Key Responsibilities
- Support the availability, reliability, and performance of containerized services supporting mission systems
- Monitor infrastructure health using metrics, logs, and alerts; respond to and resolve incidents
- Perform root-cause analysis for infrastructure and service outages; implement corrective and preventative actions
- Improve system reliability through automation, standardization, and proactive engineering
- Support capacity planning, performance analysis, and scaling of infrastructure services
- Maintain and enhance monitoring, logging, and alerting solutions
- Participate in incident response, on-call rotations (as required), and post-incident reviews
- Collaborate with network, systems, platform, and application teams to resolve cross-stack issues
- Support infrastructure lifecycle activities including deployments, upgrades, patches, and configuration changes
- Apply security best practices and support compliance requirements in a regulated environment
- Develop and maintain runbooks, procedures, and operational documentation
- Contribute to CI/CD and Infrastructure-as-Code workflows supporting IaaS services
- Participate in Agile ceremonies and operational planning activities
- Perform other duties as assigned
Requirements
The following minimum qualifications are required for the position:
- Bachelor's Degree in Computer Science, Engineering or related technical field
- 5+ years of professional experience in systems engineering, SRE, DevOps, or infrastructure operations
- Strong experience administering Linux systems
- Experience supporting on-prem, cloud, or hybrid infrastructure environments
- Hands-on experience with monitoring, logging, and alerting systems
- Strong troubleshooting skills across compute, storage, networking, and OS layers
- Experience scripting or automating tasks using Bash, Python, or similar languages
- Familiarity with Infrastructure as Code (IaC) concepts and tooling, such as Helm, Ansible, and Terraform
- Strong verbal and written communication skills
- Detail-oriented, self-motivated, and able to own issues through resolution
- Ability to obtain and maintain a DoD Top Secret security clearance
- Ability to work on-site at the customer location
Candidates who have any of the following skills will be preferred:
- Advanced degree (e.g., Masters) in Computer Science, Engineering, or Mathematics
- AWS Certified Solution Architect or similar
- Experience working with and implementing Kubernetes, ArgoCD, and GitOps
- Familiarity with Capacity Planning, Disaster Recovery, and Anomaly Detection
- Monitoring performance utilizing tools such as Grafana and Prometheus
- Professional experience with DevOps and CI/CD tooling, including: Docker, Jenkins, GitLab CI/CD
- Experience working in Agile software development environments and using task scheduling and tracking software (e.g., JIRA)
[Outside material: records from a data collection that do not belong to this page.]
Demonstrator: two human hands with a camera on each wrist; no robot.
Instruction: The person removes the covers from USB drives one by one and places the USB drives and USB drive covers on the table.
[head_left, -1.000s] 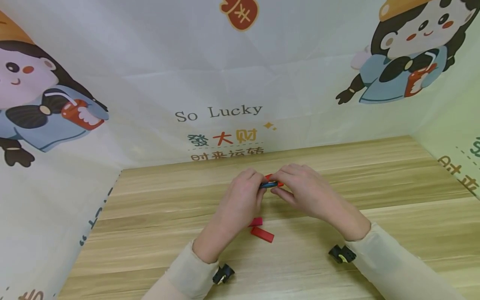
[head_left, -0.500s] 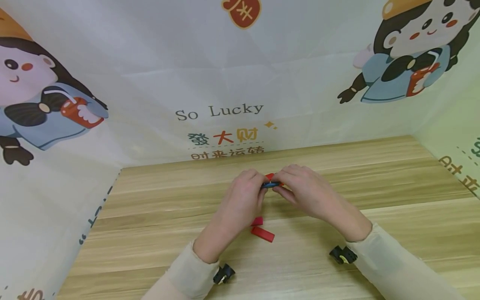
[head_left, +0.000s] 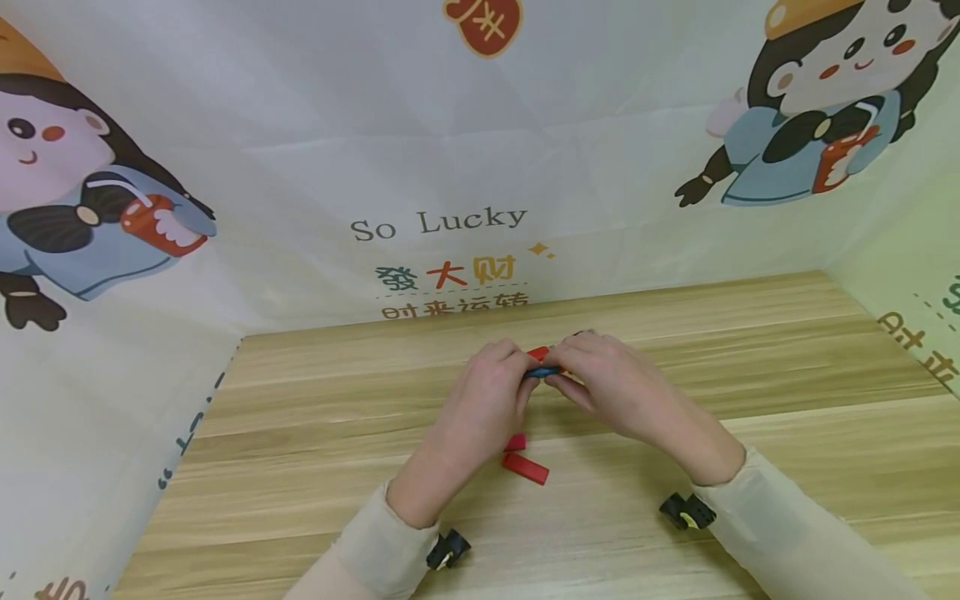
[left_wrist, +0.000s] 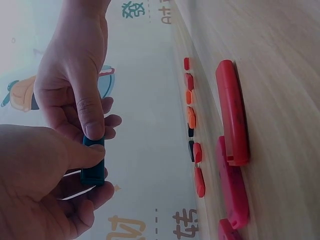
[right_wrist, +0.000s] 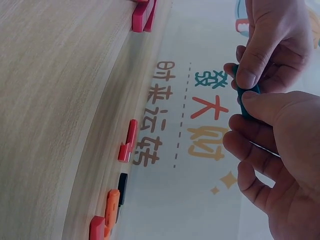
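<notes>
Both hands meet above the middle of the wooden table and pinch one small teal piece between them. My left hand grips its left end with thumb and fingers. My right hand pinches the other end. In the left wrist view the teal piece stands between my left thumb and the right hand's thumb. The right wrist view shows only a sliver of the teal piece between the fingers. Most of the piece is hidden.
Two red bars lie on the table just under my left hand. Another red piece shows behind the fingers. Several small red, orange and black pieces lie in a row further back. Printed fabric walls enclose the table.
The hands have hardly moved. My right fingers have closed in a little over the piece, and the orange-red tip seen a second ago is now covered.
</notes>
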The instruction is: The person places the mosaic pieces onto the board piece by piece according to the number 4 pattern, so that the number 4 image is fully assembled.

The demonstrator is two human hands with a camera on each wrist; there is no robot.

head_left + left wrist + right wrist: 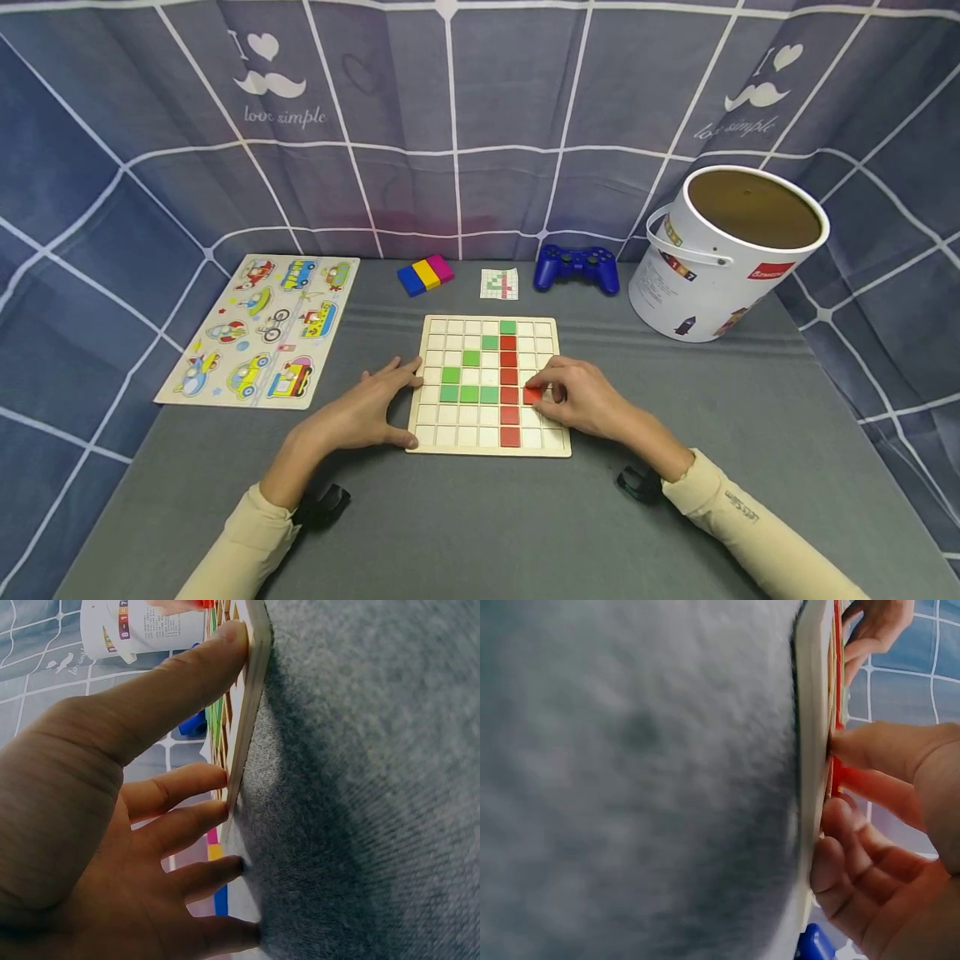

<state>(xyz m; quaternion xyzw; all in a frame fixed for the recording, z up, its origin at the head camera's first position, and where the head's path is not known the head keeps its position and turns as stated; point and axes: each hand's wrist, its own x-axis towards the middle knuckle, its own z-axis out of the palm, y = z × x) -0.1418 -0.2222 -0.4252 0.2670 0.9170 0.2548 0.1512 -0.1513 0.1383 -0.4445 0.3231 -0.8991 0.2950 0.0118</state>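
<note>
Right hand (581,400) pinches a red tile (532,395) over the board (442,442); left hand (367,408), fingers spread, steadies its edge. Best lowered flat, squarely into one cell.

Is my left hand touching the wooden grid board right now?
Touching. The left wrist view shows the left hand with its thumb and two fingers pressed against the edge of the wooden grid board.

Even, soft overhead light; wide-angle edge bending; blurry wrist close-ups.
</note>
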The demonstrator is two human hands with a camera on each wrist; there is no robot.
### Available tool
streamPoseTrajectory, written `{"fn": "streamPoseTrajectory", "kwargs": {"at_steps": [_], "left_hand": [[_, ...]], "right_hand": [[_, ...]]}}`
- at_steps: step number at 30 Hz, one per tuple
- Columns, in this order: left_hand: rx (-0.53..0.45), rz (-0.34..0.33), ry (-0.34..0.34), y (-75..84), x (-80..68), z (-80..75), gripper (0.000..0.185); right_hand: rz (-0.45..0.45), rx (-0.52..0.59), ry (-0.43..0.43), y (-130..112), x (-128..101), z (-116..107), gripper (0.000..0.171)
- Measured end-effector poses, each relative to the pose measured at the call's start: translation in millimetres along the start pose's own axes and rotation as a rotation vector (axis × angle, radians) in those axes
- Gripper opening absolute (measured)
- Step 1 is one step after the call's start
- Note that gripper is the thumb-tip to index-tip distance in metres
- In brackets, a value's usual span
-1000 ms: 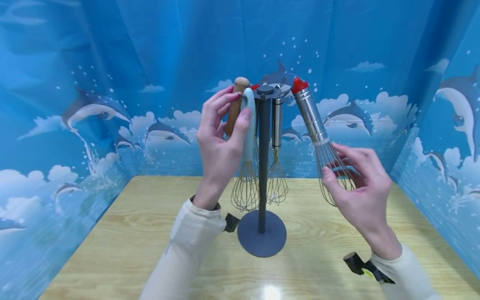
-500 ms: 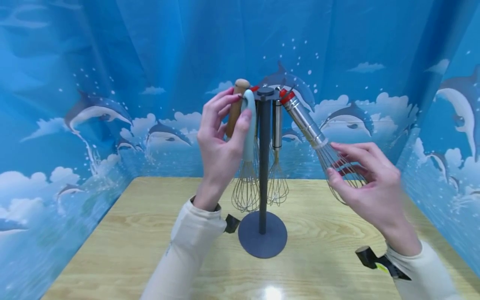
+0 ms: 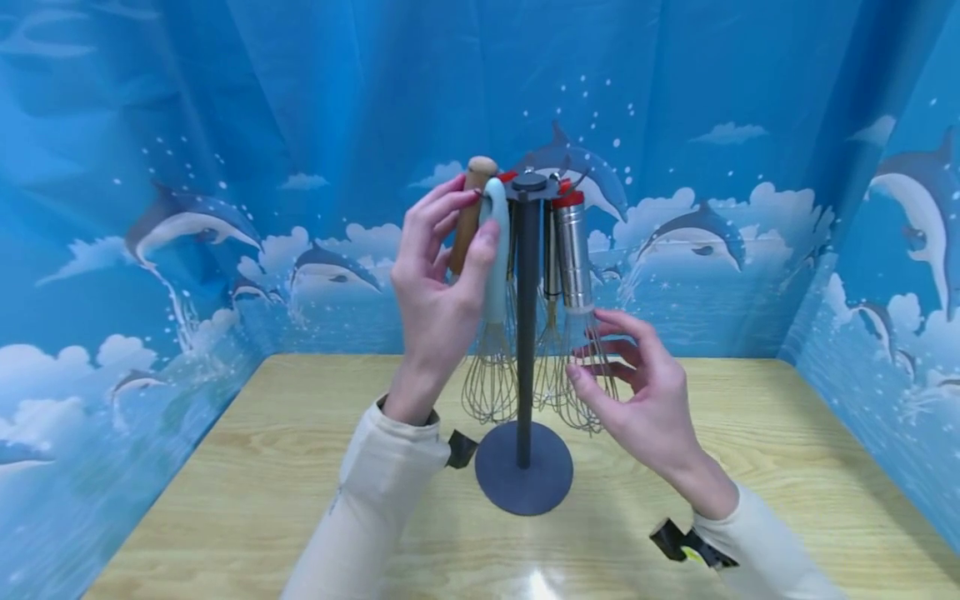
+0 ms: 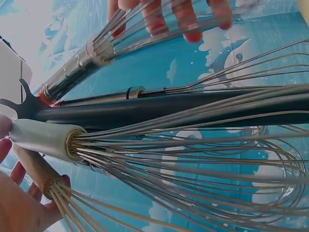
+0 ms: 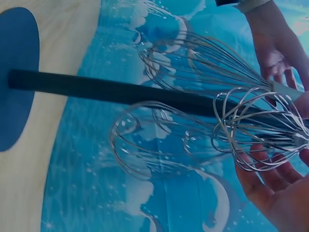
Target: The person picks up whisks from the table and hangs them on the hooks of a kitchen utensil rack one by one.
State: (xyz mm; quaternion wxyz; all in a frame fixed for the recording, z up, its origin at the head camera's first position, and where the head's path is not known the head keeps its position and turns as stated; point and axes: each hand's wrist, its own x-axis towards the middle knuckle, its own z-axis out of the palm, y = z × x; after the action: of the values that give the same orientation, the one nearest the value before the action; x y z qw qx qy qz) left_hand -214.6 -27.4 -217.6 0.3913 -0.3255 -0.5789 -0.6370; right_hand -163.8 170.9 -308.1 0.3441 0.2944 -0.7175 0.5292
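Note:
A dark stand (image 3: pixel 527 350) with a hooked top holds several whisks. My left hand (image 3: pixel 438 304) holds the upper part of the light-blue-handled whisk (image 3: pixel 497 267), thumb against its handle. Its fingers lie around the wooden-handled whisk (image 3: pixel 480 171) just behind. On the stand's right side, a steel whisk (image 3: pixel 575 262) with a red end hangs at a hook, slightly tilted. My right hand (image 3: pixel 648 400) has thumb and fingers about its wires. In the left wrist view the light-blue handle (image 4: pixel 46 137) and wooden handle (image 4: pixel 36 166) lie close together.
Behind the post hangs another steel-handled whisk (image 3: pixel 552 258); a red tip (image 3: pixel 507 177) shows beside the light-blue handle. The stand's round base (image 3: pixel 523 496) sits on a wood-grain table (image 3: pixel 300 467). Blue dolphin-print curtains (image 3: pixel 360 100) enclose the back and sides.
My right hand has moved left toward the stand with the red-ended whisk, which has swung from a strong tilt to nearly upright, its red end at a hook. My left hand has barely moved.

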Motion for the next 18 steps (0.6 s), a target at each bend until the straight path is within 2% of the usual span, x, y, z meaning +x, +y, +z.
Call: {"fn": "streamPoseTrajectory", "kwargs": {"at_steps": [8,18], "left_hand": [[0.037,-0.038,-0.033,-2.3,-10.8,-13.1,0.039],[0.125,-0.08,-0.038,-12.9,-39.0,-47.5,0.037]], "right_hand": [[-0.006,-0.044,0.023,7.7,-6.5,10.5,0.069],[0.008,-0.056,0.027,12.8,-13.5,8.6,0.07]]}}
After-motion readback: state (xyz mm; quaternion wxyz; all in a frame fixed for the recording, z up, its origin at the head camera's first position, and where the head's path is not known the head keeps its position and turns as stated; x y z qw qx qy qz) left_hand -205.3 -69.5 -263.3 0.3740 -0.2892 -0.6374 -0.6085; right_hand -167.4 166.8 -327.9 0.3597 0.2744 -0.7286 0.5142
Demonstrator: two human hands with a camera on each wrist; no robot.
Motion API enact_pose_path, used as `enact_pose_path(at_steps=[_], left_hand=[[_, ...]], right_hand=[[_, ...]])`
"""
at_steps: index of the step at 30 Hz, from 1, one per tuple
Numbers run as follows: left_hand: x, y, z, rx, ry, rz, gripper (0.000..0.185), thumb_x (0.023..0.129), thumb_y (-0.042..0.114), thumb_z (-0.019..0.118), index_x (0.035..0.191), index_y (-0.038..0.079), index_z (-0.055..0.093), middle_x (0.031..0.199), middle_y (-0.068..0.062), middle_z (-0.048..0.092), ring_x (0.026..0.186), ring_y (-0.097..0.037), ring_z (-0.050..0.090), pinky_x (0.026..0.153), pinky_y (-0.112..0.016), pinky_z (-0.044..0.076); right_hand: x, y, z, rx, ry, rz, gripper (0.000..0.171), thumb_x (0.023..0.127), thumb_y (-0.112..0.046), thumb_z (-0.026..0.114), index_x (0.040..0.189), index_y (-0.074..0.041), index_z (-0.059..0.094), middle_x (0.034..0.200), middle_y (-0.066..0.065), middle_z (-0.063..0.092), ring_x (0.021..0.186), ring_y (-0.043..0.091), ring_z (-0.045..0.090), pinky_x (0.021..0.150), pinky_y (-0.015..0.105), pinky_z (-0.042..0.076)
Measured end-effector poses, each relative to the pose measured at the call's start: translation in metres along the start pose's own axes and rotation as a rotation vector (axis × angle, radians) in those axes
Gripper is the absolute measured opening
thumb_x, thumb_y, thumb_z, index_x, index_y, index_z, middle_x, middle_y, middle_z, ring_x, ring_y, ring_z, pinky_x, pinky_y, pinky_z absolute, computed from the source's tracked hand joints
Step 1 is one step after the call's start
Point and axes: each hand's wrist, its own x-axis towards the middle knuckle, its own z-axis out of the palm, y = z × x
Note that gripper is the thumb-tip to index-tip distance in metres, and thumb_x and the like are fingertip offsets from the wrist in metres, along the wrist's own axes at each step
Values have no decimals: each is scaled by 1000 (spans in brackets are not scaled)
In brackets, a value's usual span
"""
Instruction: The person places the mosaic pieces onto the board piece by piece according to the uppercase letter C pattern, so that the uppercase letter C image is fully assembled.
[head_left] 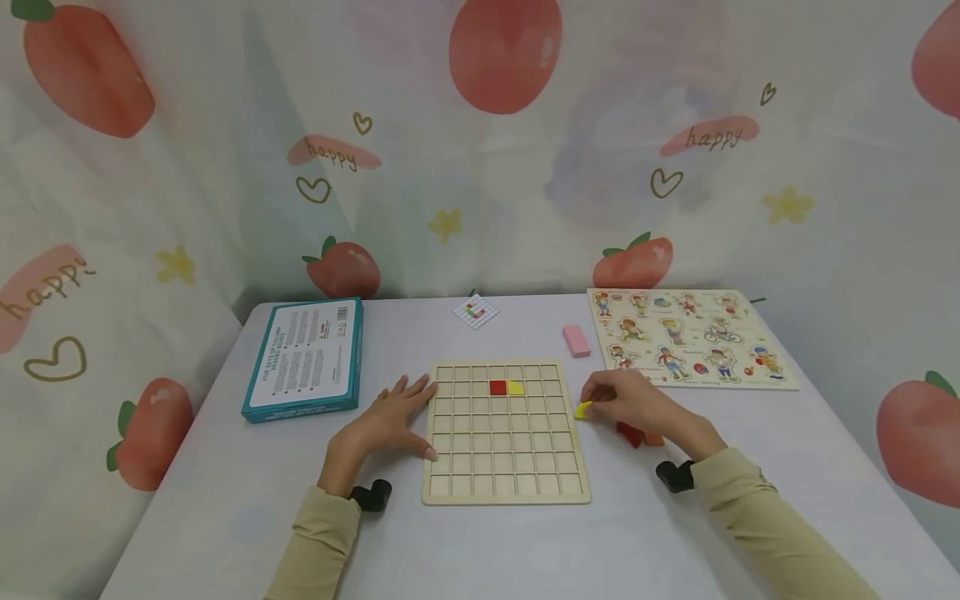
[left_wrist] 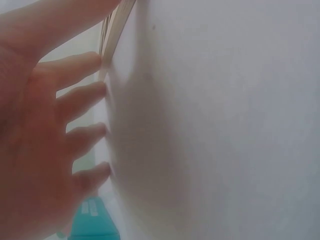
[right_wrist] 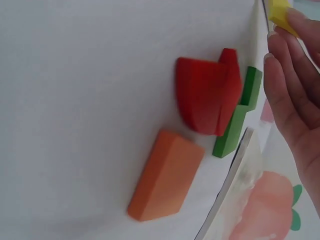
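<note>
A wooden grid board [head_left: 504, 503] lies on the white table, with a red square block [head_left: 498, 387] and a yellow block with a slanted side [head_left: 515, 387] side by side in its upper cells. My left hand [head_left: 384, 422] rests at the board's left edge, fingers spread. Just off the right edge, my right hand [head_left: 637, 402] pinches a yellow block [right_wrist: 278, 13] between thumb and fingers. Below that hand, the right wrist view holds red blocks [right_wrist: 197, 95], one with a curved side, an orange rectangular block [right_wrist: 167, 177] and green blocks [right_wrist: 231, 132].
A teal box [head_left: 303, 358] lies at the left. Behind the board is a small card with a coloured grid pattern [head_left: 476, 312]. A pink block [head_left: 576, 341] sits near a picture board [head_left: 690, 337] at the back right.
</note>
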Motion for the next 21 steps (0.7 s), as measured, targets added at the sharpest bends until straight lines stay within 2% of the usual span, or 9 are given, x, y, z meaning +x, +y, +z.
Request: enact_pose_path(at_steps=[4, 10, 14, 21], left_hand=[[0, 0, 0, -4, -1, -3, 109, 64, 41, 88, 154, 17, 30, 164, -2, 17, 153, -31, 1, 123, -55, 4], [1, 0, -1, -4, -2, -8, 110, 64, 41, 88, 154, 19, 29, 164, 0, 16, 153, -30, 0, 124, -54, 3], [1, 1, -1, -9, -4, 5, 109, 64, 40, 88, 154, 18, 29, 164, -2, 16, 153, -31, 1, 123, -55, 4], [1, 2, -2, -18, 3, 4, 109, 64, 39, 89, 153, 17, 30, 164, -3, 17, 153, -32, 1, 123, -56, 3]], right_hand=[[8, -4, 0, 36, 22, -3, 10, 86, -12, 72, 95, -15, 68, 90, -4, 70, 82, 10, 63, 76, 21, 53], [21, -14, 3, 129, 49, -37, 9, 86, -14, 73, 94, -13, 69, 89, -2, 71, 80, 10, 65, 73, 20, 54], [30, -21, 7, 164, 62, -29, 12, 86, -16, 73, 97, -12, 71, 91, 0, 72, 81, 10, 66, 74, 20, 54], [46, -34, 13, 228, 18, -15, 16, 87, -12, 71, 103, -9, 75, 103, 7, 74, 85, 12, 65, 75, 19, 53]])
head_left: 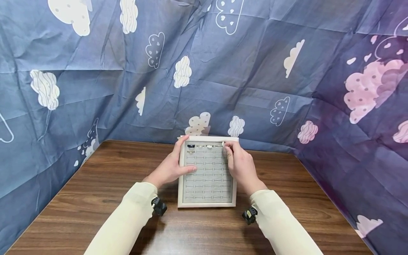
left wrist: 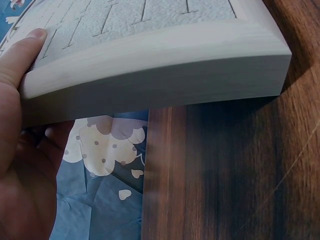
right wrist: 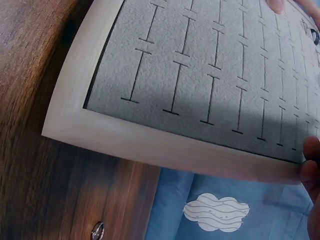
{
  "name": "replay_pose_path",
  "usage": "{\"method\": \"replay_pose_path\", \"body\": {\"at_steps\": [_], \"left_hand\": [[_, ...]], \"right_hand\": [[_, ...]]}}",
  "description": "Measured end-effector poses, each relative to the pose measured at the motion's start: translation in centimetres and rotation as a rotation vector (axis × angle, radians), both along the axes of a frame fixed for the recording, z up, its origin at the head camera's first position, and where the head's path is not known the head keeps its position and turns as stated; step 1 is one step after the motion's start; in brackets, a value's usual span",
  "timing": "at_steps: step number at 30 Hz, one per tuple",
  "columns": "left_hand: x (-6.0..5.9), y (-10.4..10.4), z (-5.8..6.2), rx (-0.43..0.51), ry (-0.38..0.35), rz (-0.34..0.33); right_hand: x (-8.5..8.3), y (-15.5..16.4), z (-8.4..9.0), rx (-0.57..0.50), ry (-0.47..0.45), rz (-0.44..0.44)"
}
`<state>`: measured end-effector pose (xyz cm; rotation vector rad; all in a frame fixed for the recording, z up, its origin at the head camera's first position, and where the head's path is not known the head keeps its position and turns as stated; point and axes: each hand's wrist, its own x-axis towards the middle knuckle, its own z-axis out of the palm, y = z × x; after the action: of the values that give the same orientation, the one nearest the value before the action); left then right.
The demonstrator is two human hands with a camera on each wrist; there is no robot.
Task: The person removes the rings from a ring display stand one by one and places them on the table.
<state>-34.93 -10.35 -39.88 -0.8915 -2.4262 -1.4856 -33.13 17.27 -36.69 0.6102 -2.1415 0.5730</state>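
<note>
A ring display tray (head_left: 207, 177) with a pale frame and grey slotted padding is propped up at a tilt on the table. My left hand (head_left: 170, 167) grips its left side, thumb on the padding and fingers round behind the frame. At the top right slot, my right hand (head_left: 240, 163) pinches a small whitish ring (head_left: 223, 144), mostly hidden by the fingertips. Along the top row sit a dark ring (head_left: 191, 146), a thin gold ring (head_left: 200, 146) and a white ring (head_left: 209, 146). Another gold ring (head_left: 190, 152) is below the dark one.
A silvery ring-like thing (right wrist: 98, 231) lies on the wooden table (head_left: 111, 184), as the right wrist view shows. Blue cloth (head_left: 127, 71) with cloud prints hangs behind the table and at its sides.
</note>
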Motion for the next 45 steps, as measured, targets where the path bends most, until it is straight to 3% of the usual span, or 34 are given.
{"method": "replay_pose_path", "body": {"at_steps": [21, 33, 45], "left_hand": [[-0.2, 0.0, -0.3, -0.003, -0.005, 0.006], [-0.2, 0.0, -0.3, 0.001, 0.009, 0.008], [0.0, -0.1, -0.1, 0.004, 0.005, -0.002]], "right_hand": [[1.2, 3.7, 0.1, 0.044, -0.073, -0.069], [1.2, 6.1, -0.4, 0.064, -0.083, -0.101], [1.1, 8.4, -1.6, 0.112, -0.172, -0.173]]}}
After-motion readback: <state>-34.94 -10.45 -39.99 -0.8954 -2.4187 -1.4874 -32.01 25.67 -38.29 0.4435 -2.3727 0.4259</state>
- Active DoD Top Secret security clearance
*Resumes, Cover Letters, and Applications which are generated by AI will not be considered for employment.
Benefits
SciTec offers a highly competitive salary and benefits package, including:
- 4% Safe Harbor 401(k) match
- 100% company paid HSA Medical insurance, with a choice of 2 buy-up options
- 80% company paid Dental insurance
- 100% company paid Vision insurance
- 100% company paid Life insurance
- 100% company paid Long-term Disability insurance
- Short-term Disability insurance
- Annual Profit-Sharing Plan
- Discretionary Performance Bonus
- Paid Parental Leave
- Generous Paid Time Off, including Holiday, Vacation, and Sick Pay
- Flexible Work Hours
The pay range for this position is $111,000-$152,000. SciTec considers several factors when extending an offer of employment, including but not limited to the role and associated responsibilities, a candidate's work experience, education/training, and key skills. This is not a guarantee of compensation.
SciTec is proud to be an Equal Opportunity employer. Vet/Disabled.